- What you have to do: Your response should consist of the entries below, reproduced exactly and without their images.

- Information supplied:
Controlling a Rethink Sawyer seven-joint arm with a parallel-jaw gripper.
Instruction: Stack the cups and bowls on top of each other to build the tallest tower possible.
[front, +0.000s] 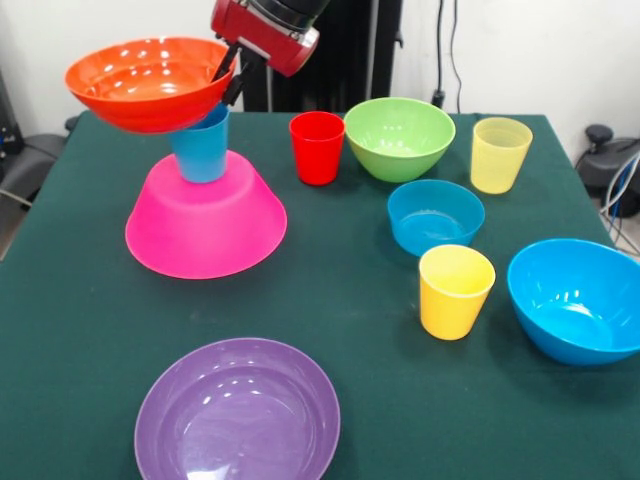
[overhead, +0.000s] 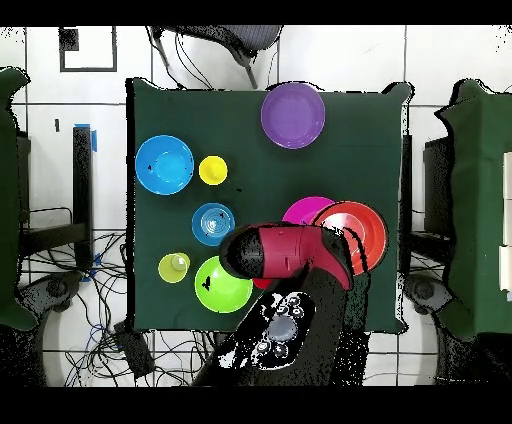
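Observation:
The big pink bowl (front: 205, 232) lies upside down at the left of the front view, with the blue cup (front: 203, 152) standing on its base. The orange bowl (front: 150, 108) sits tilted on or just above the blue cup. My gripper (front: 230, 78) is shut on the orange bowl's right rim. In the overhead view the orange bowl (overhead: 362, 235) covers most of the pink bowl (overhead: 300, 209), and the arm hides the gripper. The red cup (front: 317, 147) stands just right of the tower.
Right of the red cup are the green bowl (front: 399, 140), pale yellow cup (front: 500, 155), small blue bowl (front: 435, 217), yellow cup (front: 456, 291) and medium blue bowl (front: 580, 300). The purple bowl (front: 237, 412) lies at the near edge.

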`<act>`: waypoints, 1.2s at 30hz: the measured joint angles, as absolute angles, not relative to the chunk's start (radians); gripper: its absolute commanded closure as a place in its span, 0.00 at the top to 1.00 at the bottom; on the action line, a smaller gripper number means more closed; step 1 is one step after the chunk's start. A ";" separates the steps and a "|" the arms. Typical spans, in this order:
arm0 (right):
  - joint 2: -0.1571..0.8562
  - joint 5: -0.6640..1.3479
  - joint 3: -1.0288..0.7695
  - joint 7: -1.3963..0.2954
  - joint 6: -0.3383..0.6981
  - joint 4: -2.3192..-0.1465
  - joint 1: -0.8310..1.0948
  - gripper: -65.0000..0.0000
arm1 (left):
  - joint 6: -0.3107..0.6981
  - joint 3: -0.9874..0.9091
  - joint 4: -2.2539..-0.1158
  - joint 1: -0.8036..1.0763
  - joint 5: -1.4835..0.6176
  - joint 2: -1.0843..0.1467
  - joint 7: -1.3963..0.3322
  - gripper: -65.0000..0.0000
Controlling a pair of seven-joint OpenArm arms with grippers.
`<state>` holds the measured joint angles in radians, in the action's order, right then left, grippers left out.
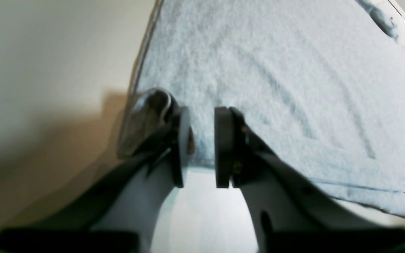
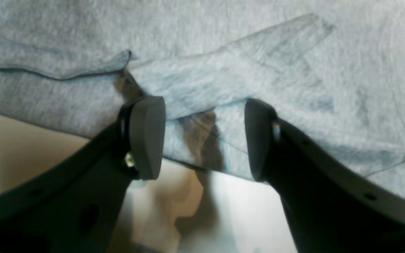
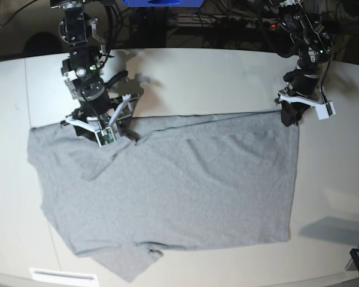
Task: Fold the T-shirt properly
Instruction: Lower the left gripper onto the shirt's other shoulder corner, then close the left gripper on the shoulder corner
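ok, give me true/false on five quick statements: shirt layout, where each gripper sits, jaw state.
1. The heather-grey cotton T-shirt lies spread on the white table. True.
2. The left gripper sits mid-shirt. False: it is at a corner of the shirt's edge.
3. The right gripper is clamped shut. False: its pads stand apart, straddling a fold at the shirt's edge.
4. Both grippers work the shirt's far edge in the base view. True.
5. Black lettering faces up on the shirt. False: the upper side shows plain grey.

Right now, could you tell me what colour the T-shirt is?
Plain heather grey; the T-shirt shows best in the base view.
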<state>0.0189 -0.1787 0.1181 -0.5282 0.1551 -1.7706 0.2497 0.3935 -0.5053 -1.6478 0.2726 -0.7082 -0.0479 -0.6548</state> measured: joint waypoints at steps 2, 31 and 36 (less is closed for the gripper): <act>0.019 -0.179 0.118 -0.528 0.155 -1.769 0.250 0.53 | 0.393 -0.505 -1.655 0.285 -0.708 -0.048 -0.654 0.20; 0.019 -0.179 0.123 -0.528 0.155 -1.711 0.247 0.53 | 0.334 -0.621 -1.697 0.330 -0.712 -0.022 -0.656 0.60; 0.019 -0.178 0.123 -0.527 0.155 -1.711 0.250 0.53 | 0.333 -0.615 -1.684 0.303 -0.711 -0.022 -0.658 0.59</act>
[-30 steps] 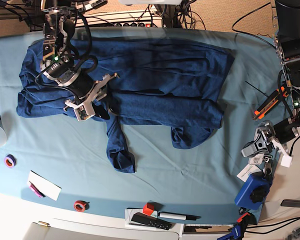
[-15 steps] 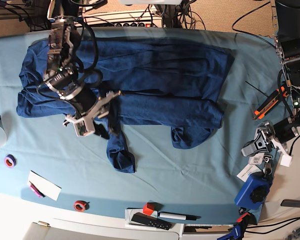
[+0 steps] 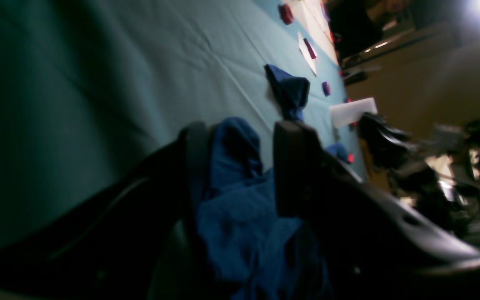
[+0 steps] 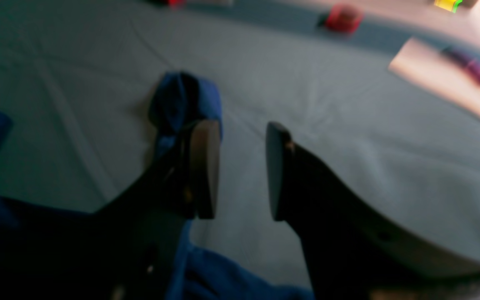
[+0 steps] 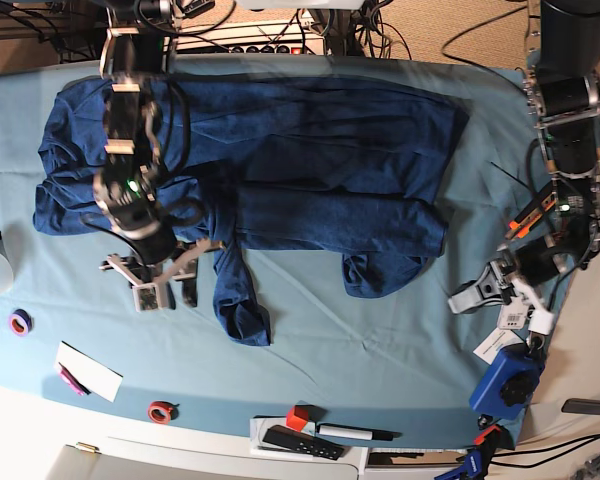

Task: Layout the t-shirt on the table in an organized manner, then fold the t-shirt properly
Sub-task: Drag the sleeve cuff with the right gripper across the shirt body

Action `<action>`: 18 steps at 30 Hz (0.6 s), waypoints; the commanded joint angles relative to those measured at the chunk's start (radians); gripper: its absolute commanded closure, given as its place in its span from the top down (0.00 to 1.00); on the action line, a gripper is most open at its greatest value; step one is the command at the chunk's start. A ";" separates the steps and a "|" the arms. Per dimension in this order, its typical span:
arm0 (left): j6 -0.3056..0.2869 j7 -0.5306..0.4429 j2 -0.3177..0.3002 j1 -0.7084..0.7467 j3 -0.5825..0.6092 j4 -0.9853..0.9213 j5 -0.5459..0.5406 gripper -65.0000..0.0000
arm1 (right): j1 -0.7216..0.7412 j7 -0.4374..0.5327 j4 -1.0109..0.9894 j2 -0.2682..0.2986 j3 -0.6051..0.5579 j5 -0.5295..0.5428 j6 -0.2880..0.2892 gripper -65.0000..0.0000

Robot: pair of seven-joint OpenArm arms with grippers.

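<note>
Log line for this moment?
t-shirt: spread, sleeves crumpled | right gripper: open, empty, over table | left gripper: open, near edge

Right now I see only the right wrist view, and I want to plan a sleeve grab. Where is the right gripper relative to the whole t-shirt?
Observer: In the base view the right gripper hangs open over bare table, just below the t-shirt body and to the picture's left of the trailing sleeve.
Operator: Is the other sleeve laid out?
Observer: No. The other sleeve lies bunched under the shirt's lower edge, toward the picture's right.
Operator: And the left gripper?
Observer: The left gripper is open near the table's right end, apart from the shirt.
</note>
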 commanded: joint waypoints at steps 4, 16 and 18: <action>-0.009 -0.013 0.013 -0.027 -0.003 0.015 -0.013 0.41 | 0.121 0.050 -0.184 -0.026 0.002 0.004 0.004 0.49; -0.009 -0.026 0.016 -0.028 -0.004 0.015 0.005 0.41 | 0.402 0.076 -0.555 -0.047 0.001 -0.011 0.006 0.54; -0.009 -0.037 0.016 -0.028 -0.004 0.015 0.006 0.41 | 0.425 0.077 -0.584 -0.047 0.001 -0.011 0.011 0.54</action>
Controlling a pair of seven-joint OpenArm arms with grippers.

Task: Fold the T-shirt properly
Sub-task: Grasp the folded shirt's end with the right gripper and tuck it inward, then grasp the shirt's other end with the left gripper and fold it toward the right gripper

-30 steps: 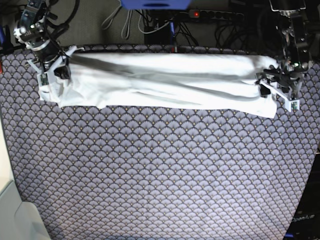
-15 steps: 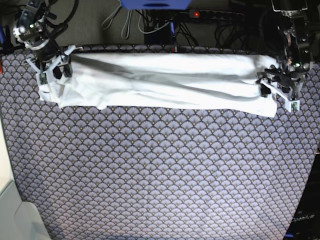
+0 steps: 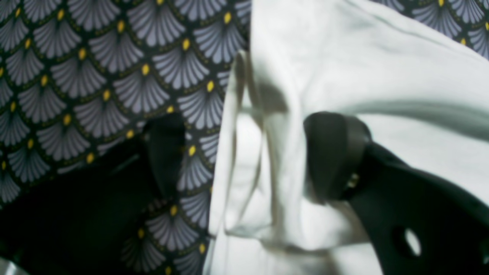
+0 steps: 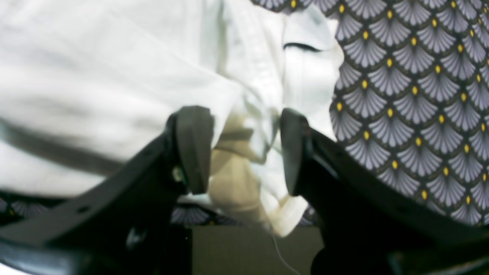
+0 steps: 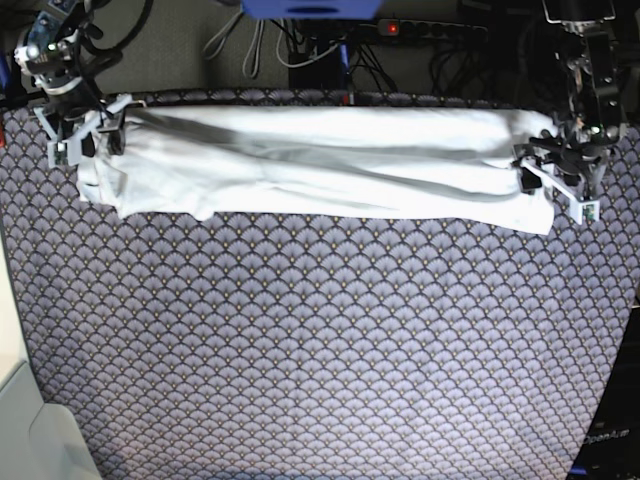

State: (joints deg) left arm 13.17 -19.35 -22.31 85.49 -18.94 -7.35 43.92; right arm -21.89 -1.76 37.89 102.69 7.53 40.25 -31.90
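Right gripper [image 4: 244,152] sits at the far corner of the scallop-patterned cloth [image 5: 320,340], jaws spread, a bunched fold of the T-shirt [image 5: 320,165] loose between the pads and neither pad pressing it. Over on the other end, the left gripper [image 3: 248,152] hangs low with its jaws wide too, straddling the shirt's edge: one finger [image 3: 336,152] on white fabric, the other over the pattern. That shirt lies folded into a long, rumpled white band stretched along the cloth's far side.
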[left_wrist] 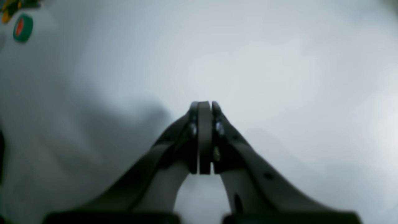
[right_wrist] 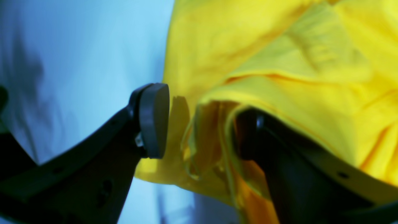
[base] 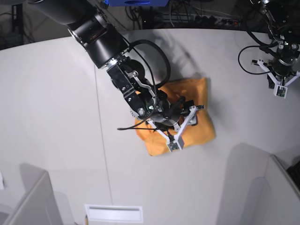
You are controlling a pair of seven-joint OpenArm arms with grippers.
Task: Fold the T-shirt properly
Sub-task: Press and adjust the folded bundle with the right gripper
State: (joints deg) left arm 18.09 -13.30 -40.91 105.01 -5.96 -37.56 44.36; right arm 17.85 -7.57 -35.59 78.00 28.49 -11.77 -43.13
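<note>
While right gripper (right_wrist: 199,124) jaws gape, T-shirt (right_wrist: 279,62) edge lies between; left gripper (left_wrist: 204,137) shut, empty

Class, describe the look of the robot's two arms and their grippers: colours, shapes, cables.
Both arms are black, cylindrical-segmented, with looping black cables. The right gripper has white V-shaped struts; its fingers are dark with flat grey rounded pads. The left gripper also shows white struts, with dark fingers.
</note>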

- Reply:
Controlling a Rethink Sawyer seven-joint arm with a parallel-jaw gripper.
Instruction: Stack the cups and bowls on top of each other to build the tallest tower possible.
[front, +0.000s] 
[overhead, +0.000s] 
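Observation:
The big pink bowl (front: 205, 232) lies upside down at the left of the front view, with the blue cup (front: 203, 152) standing on its base. The orange bowl (front: 150, 108) sits tilted on or just above the blue cup. My gripper (front: 230, 78) is shut on the orange bowl's right rim. In the overhead view the orange bowl (overhead: 362, 235) covers most of the pink bowl (overhead: 300, 209), and the arm hides the gripper. The red cup (front: 317, 147) stands just right of the tower.
Right of the red cup are the green bowl (front: 399, 140), pale yellow cup (front: 500, 155), small blue bowl (front: 435, 217), yellow cup (front: 456, 291) and medium blue bowl (front: 580, 300). The purple bowl (front: 237, 412) lies at the near edge.
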
`<act>`: waypoints, 1.2s at 30hz: the measured joint angles, as absolute angles, not relative to the chunk's start (radians); gripper: its absolute commanded closure as a place in its span, 0.00 at the top to 1.00 at the bottom; on the action line, a smaller gripper number means more closed; step 1 is one step after the chunk's start. A ";" separates the steps and a "|" the arms. Typical spans, in this order:
arm0 (right):
  - joint 2: -0.1571..0.8562
  - joint 5: -0.6640..1.3479
  - joint 3: -1.0288..0.7695
  - joint 7: -1.3963..0.2954
  - joint 6: -0.3383..0.6981
  - joint 4: -2.3192..-0.1465
  - joint 1: -0.8310..1.0948
  - gripper: -65.0000..0.0000
arm1 (left):
  - joint 6: -0.3107..0.6981
  - joint 3: -0.9874..0.9091
  - joint 4: -2.2539..-0.1158
  - joint 1: -0.8036..1.0763
  - joint 5: -1.4835..0.6176
  - joint 2: -1.0843..0.1467
  - joint 7: -1.3963..0.3322
  - gripper: -65.0000..0.0000
Controlling a pair of seven-joint OpenArm arms with grippers.
`<state>` holds the measured joint angles in radians, in the action's order, right then left, grippers left out.
Task: Fold the T-shirt properly
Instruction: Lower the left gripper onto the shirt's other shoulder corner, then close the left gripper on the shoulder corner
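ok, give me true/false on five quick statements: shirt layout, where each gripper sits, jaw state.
1. The heather-grey cotton T-shirt lies spread on the white table. True.
2. The left gripper sits mid-shirt. False: it is at a corner of the shirt's edge.
3. The right gripper is clamped shut. False: its pads stand apart, straddling a fold at the shirt's edge.
4. Both grippers work the shirt's far edge in the base view. True.
5. Black lettering faces up on the shirt. False: the upper side shows plain grey.

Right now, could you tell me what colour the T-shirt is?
Plain heather grey; the T-shirt shows best in the base view.
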<state>0.0189 -0.1787 0.1181 -0.5282 0.1551 -1.7706 0.2497 0.3935 -0.5053 -1.6478 0.2726 -0.7082 -0.0479 -0.6548</state> measured: joint waypoints at steps 2, 31 and 36 (less is closed for the gripper): <act>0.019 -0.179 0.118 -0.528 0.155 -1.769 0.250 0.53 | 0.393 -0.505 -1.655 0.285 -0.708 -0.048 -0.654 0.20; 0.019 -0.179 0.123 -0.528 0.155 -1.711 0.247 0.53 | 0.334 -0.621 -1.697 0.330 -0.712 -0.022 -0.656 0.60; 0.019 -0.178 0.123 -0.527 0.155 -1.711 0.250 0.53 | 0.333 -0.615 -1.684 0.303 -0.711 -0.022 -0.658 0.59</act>
[-30 steps] 
[-15 steps] 
[+0 steps] 
[+0 steps] 
[+0 steps] 

Task: Layout the t-shirt on the table in an organized manner, then fold the t-shirt properly
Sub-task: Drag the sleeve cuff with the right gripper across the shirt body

Action `<action>`: 18 steps at 30 Hz (0.6 s), waypoints; the commanded joint angles relative to those measured at the chunk's start (radians); gripper: its absolute commanded closure, given as its place in its span from the top down (0.00 to 1.00); on the action line, a gripper is most open at its greatest value; step one is the command at the chunk's start. A ";" separates the steps and a "|" the arms. Per dimension in this order, its typical span:
arm0 (left): j6 -0.3056..0.2869 j7 -0.5306..0.4429 j2 -0.3177..0.3002 j1 -0.7084..0.7467 j3 -0.5825..0.6092 j4 -0.9853..0.9213 j5 -0.5459..0.5406 gripper -65.0000..0.0000
arm1 (right): j1 -0.7216..0.7412 j7 -0.4374..0.5327 j4 -1.0109..0.9894 j2 -0.2682..0.2986 j3 -0.6051..0.5579 j5 -0.5295..0.5428 j6 -0.2880..0.2892 gripper -65.0000..0.0000

Robot: pair of seven-joint OpenArm arms with grippers.

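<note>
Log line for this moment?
t-shirt: spread, sleeves crumpled | right gripper: open, empty, over table | left gripper: open, near edge

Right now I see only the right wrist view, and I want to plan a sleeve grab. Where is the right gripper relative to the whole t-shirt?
Observer: In the base view the right gripper hangs open over bare table, just below the t-shirt body and to the picture's left of the trailing sleeve.
Operator: Is the other sleeve laid out?
Observer: No. The other sleeve lies bunched under the shirt's lower edge, toward the picture's right.
Operator: And the left gripper?
Observer: The left gripper is open near the table's right end, apart from the shirt.
</note>
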 commanded: joint waypoints at steps 4, 16 and 18: <action>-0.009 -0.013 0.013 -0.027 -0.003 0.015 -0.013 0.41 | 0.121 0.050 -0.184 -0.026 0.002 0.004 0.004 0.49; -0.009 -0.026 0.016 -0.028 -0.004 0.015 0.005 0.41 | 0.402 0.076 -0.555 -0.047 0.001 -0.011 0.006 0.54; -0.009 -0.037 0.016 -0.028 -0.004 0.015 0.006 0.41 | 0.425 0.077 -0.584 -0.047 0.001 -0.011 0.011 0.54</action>
Controlling a pair of seven-joint OpenArm arms with grippers.

Task: Fold the T-shirt properly
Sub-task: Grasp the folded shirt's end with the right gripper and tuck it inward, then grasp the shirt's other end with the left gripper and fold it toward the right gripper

-30 steps: 
-15 steps: 
+0 steps: 
+0 steps: 
+0 steps: 

State: (joints deg) left arm 13.17 -19.35 -22.31 85.49 -18.94 -7.35 43.92; right arm -21.89 -1.76 37.89 102.69 7.53 40.25 -31.90
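Right gripper [image 4: 244,152] sits at the far corner of the scallop-patterned cloth [image 5: 320,340], jaws spread, a bunched fold of the T-shirt [image 5: 320,165] loose between the pads and neither pad pressing it. Over on the other end, the left gripper [image 3: 248,152] hangs low with its jaws wide too, straddling the shirt's edge: one finger [image 3: 336,152] on white fabric, the other over the pattern. That shirt lies folded into a long, rumpled white band stretched along the cloth's far side.
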[left_wrist] 
[right_wrist] 
[base] 
You are controlling a pair of seven-joint OpenArm arms with grippers.
Task: Fold the T-shirt properly
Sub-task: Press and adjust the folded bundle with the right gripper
State: (joints deg) left arm 18.09 -13.30 -40.91 105.01 -5.96 -37.56 44.36; right arm 17.85 -7.57 -35.59 78.00 28.49 -11.77 -43.13
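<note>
While right gripper (right_wrist: 199,124) jaws gape, T-shirt (right_wrist: 279,62) edge lies between; left gripper (left_wrist: 204,137) shut, empty

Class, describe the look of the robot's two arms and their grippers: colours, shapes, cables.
Both arms are black, cylindrical-segmented, with looping black cables. The right gripper has white V-shaped struts; its fingers are dark with flat grey rounded pads. The left gripper also shows white struts, with dark fingers.
</note>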

A complete answer has now been given.